[Records from a data collection]
****************************************
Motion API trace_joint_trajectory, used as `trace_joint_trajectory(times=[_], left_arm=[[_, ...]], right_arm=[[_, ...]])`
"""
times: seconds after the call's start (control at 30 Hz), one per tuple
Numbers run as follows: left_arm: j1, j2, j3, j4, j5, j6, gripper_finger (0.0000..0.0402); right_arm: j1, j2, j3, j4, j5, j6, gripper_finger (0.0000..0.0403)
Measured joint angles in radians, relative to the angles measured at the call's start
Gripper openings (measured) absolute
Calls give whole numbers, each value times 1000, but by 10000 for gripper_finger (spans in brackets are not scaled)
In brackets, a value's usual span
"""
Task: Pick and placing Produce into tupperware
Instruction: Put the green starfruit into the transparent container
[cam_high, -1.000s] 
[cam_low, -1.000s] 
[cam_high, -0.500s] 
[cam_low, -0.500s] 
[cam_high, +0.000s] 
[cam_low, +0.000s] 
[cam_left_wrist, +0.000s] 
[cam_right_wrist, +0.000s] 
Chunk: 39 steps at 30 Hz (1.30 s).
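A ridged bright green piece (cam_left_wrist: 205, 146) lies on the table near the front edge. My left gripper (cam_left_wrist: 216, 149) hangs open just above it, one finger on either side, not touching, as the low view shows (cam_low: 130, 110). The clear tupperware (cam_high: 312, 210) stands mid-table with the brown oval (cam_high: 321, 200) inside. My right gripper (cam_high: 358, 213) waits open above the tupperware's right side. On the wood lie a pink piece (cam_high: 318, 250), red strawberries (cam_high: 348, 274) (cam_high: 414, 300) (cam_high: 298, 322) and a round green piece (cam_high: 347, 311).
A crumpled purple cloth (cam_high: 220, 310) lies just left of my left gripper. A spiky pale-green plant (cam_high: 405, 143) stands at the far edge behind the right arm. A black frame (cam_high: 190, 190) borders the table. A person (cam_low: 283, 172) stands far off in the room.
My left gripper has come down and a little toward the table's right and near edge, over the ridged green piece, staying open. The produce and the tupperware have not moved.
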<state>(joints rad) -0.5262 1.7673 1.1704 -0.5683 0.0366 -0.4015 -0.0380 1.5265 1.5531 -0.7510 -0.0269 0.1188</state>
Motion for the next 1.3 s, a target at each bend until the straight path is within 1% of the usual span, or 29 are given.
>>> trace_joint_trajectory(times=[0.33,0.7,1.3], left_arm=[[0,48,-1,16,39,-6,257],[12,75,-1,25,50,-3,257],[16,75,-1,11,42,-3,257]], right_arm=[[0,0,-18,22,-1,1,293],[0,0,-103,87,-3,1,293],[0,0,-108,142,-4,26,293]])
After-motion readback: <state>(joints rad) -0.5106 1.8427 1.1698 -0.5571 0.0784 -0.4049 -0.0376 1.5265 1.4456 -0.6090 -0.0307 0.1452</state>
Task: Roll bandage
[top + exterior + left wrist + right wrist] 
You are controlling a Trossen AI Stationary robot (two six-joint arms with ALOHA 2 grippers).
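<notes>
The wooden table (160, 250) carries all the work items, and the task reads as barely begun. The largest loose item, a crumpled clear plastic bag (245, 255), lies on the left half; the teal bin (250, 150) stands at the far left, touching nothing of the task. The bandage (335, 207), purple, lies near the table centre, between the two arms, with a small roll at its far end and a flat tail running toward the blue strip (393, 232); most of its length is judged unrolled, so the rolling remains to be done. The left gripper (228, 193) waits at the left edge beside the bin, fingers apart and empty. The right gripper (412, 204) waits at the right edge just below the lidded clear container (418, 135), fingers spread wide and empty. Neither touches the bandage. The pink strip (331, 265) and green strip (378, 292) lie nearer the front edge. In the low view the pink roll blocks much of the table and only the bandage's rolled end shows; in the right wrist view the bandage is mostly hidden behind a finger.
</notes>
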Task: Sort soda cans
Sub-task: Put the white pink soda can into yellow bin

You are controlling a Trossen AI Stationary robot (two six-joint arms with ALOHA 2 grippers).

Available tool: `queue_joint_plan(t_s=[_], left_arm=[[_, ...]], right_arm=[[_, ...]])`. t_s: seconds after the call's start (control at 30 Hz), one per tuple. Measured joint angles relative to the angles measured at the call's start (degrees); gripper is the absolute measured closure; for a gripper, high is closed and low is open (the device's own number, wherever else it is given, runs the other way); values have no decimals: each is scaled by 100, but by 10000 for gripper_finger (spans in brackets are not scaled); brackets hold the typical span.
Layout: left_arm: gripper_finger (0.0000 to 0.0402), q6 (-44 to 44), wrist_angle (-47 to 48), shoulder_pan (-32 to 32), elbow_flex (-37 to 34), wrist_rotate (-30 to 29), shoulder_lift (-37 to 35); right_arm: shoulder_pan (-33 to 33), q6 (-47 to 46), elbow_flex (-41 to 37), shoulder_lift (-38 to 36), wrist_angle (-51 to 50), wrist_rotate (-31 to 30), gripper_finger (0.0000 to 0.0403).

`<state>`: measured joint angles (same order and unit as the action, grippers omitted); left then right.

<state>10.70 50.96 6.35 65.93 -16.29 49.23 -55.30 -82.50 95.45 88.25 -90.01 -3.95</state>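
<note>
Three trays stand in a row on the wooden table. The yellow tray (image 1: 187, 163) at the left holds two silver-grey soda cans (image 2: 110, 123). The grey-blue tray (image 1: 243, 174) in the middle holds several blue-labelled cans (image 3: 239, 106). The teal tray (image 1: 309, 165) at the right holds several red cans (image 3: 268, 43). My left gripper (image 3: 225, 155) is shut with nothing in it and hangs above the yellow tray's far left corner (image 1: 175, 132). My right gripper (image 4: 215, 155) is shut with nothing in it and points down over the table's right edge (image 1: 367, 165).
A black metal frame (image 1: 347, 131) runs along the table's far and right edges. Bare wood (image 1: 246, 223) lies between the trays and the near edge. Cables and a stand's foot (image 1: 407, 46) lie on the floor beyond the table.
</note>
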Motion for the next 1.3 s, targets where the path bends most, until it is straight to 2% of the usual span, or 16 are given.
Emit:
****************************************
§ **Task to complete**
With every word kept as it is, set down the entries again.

§ **Solution for this exercise**
Motion API trace_joint_trajectory, used as `trace_joint_trajectory(times=[_], left_arm=[[_, ...]], right_arm=[[_, ...]])`
"""
times: seconds after the call's start (control at 30 Hz), one per tuple
Numbers run as follows: left_arm: j1, j2, j3, j4, j5, j6, gripper_finger (0.0000..0.0402); right_arm: j1, j2, j3, j4, j5, j6, gripper_finger (0.0000..0.0403)
Measured joint angles in radians, relative to the angles measured at the call's start
Gripper openings (measured) absolute
Calls give whole numbers, each value times 1000, but by 10000 for gripper_finger (spans in brackets are not scaled)
In brackets, a value's usual span
"""
Task: Pick and placing Produce into tupperware
Instruction: Put the green starfruit into the transparent container
[cam_high, -1.000s] 
[cam_low, -1.000s] 
[cam_high, -0.500s] 
[cam_low, -0.500s] 
[cam_high, +0.000s] 
[cam_low, +0.000s] 
[cam_left_wrist, +0.000s] 
[cam_right_wrist, +0.000s] 
Chunk: 39 steps at 30 Hz (1.30 s).
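A ridged bright green piece (cam_left_wrist: 205, 146) lies on the table near the front edge. My left gripper (cam_left_wrist: 216, 149) hangs open just above it, one finger on either side, not touching, as the low view shows (cam_low: 130, 110). The clear tupperware (cam_high: 312, 210) stands mid-table with the brown oval (cam_high: 321, 200) inside. My right gripper (cam_high: 358, 213) waits open above the tupperware's right side. On the wood lie a pink piece (cam_high: 318, 250), red strawberries (cam_high: 348, 274) (cam_high: 414, 300) (cam_high: 298, 322) and a round green piece (cam_high: 347, 311).
A crumpled purple cloth (cam_high: 220, 310) lies just left of my left gripper. A spiky pale-green plant (cam_high: 405, 143) stands at the far edge behind the right arm. A black frame (cam_high: 190, 190) borders the table. A person (cam_low: 283, 172) stands far off in the room.
My left gripper has come down and a little toward the table's right and near edge, over the ridged green piece, staying open. The produce and the tupperware have not moved.
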<state>(joints rad) -0.5262 1.7673 1.1704 -0.5683 0.0366 -0.4015 -0.0380 1.5265 1.5531 -0.7510 -0.0269 0.1188</state>
Motion for the next 1.3 s, a target at each bend until the straight path is within 1% of the usual span, or 29 are given.
>>> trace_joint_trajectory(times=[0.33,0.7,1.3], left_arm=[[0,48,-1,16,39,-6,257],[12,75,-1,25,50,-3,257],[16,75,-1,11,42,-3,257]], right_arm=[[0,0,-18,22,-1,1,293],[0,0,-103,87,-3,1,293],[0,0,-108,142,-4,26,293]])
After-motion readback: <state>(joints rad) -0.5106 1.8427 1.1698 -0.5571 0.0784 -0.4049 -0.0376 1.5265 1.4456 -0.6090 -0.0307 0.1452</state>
Task: Roll bandage
[top + exterior + left wrist + right wrist] 
You are controlling a Trossen AI Stationary robot (two six-joint arms with ALOHA 2 grippers).
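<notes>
The wooden table (160, 250) carries all the work items, and the task reads as barely begun. The largest loose item, a crumpled clear plastic bag (245, 255), lies on the left half; the teal bin (250, 150) stands at the far left, touching nothing of the task. The bandage (335, 207), purple, lies near the table centre, between the two arms, with a small roll at its far end and a flat tail running toward the blue strip (393, 232); most of its length is judged unrolled, so the rolling remains to be done. The left gripper (228, 193) waits at the left edge beside the bin, fingers apart and empty. The right gripper (412, 204) waits at the right edge just below the lidded clear container (418, 135), fingers spread wide and empty. Neither touches the bandage. The pink strip (331, 265) and green strip (378, 292) lie nearer the front edge. In the low view the pink roll blocks much of the table and only the bandage's rolled end shows; in the right wrist view the bandage is mostly hidden behind a finger.
</notes>
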Task: Sort soda cans
Sub-task: Put the white pink soda can into yellow bin

You are controlling a Trossen AI Stationary robot (two six-joint arms with ALOHA 2 grippers).

Available tool: `queue_joint_plan(t_s=[_], left_arm=[[_, ...]], right_arm=[[_, ...]])`. t_s: seconds after the call's start (control at 30 Hz), one per tuple. Measured joint angles relative to the angles measured at the call's start (degrees); gripper is the absolute measured closure; for a gripper, high is closed and low is open (the device's own number, wherever else it is given, runs the other way); values have no decimals: each is scaled by 100, but by 10000 for gripper_finger (spans in brackets are not scaled); brackets hold the typical span.
Layout: left_arm: gripper_finger (0.0000 to 0.0402), q6 (-44 to 44), wrist_angle (-47 to 48), shoulder_pan (-32 to 32), elbow_flex (-37 to 34), wrist_rotate (-30 to 29), shoulder_lift (-37 to 35); right_arm: shoulder_pan (-33 to 33), q6 (-47 to 46), elbow_flex (-41 to 37), shoulder_lift (-38 to 36), wrist_angle (-51 to 50), wrist_rotate (-31 to 30), gripper_finger (0.0000 to 0.0403).

`<state>`: measured joint angles (same order and unit as the action, grippers omitted); left then right.

<state>10.70 50.96 6.35 65.93 -16.29 49.23 -55.30 -82.50 95.45 88.25 -90.01 -3.95</state>
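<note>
Three trays stand in a row on the wooden table. The yellow tray (image 1: 187, 163) at the left holds two silver-grey soda cans (image 2: 110, 123). The grey-blue tray (image 1: 243, 174) in the middle holds several blue-labelled cans (image 3: 239, 106). The teal tray (image 1: 309, 165) at the right holds several red cans (image 3: 268, 43). My left gripper (image 3: 225, 155) is shut with nothing in it and hangs above the yellow tray's far left corner (image 1: 175, 132). My right gripper (image 4: 215, 155) is shut with nothing in it and points down over the table's right edge (image 1: 367, 165).
A black metal frame (image 1: 347, 131) runs along the table's far and right edges. Bare wood (image 1: 246, 223) lies between the trays and the near edge. Cables and a stand's foot (image 1: 407, 46) lie on the floor beyond the table.
</note>
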Motion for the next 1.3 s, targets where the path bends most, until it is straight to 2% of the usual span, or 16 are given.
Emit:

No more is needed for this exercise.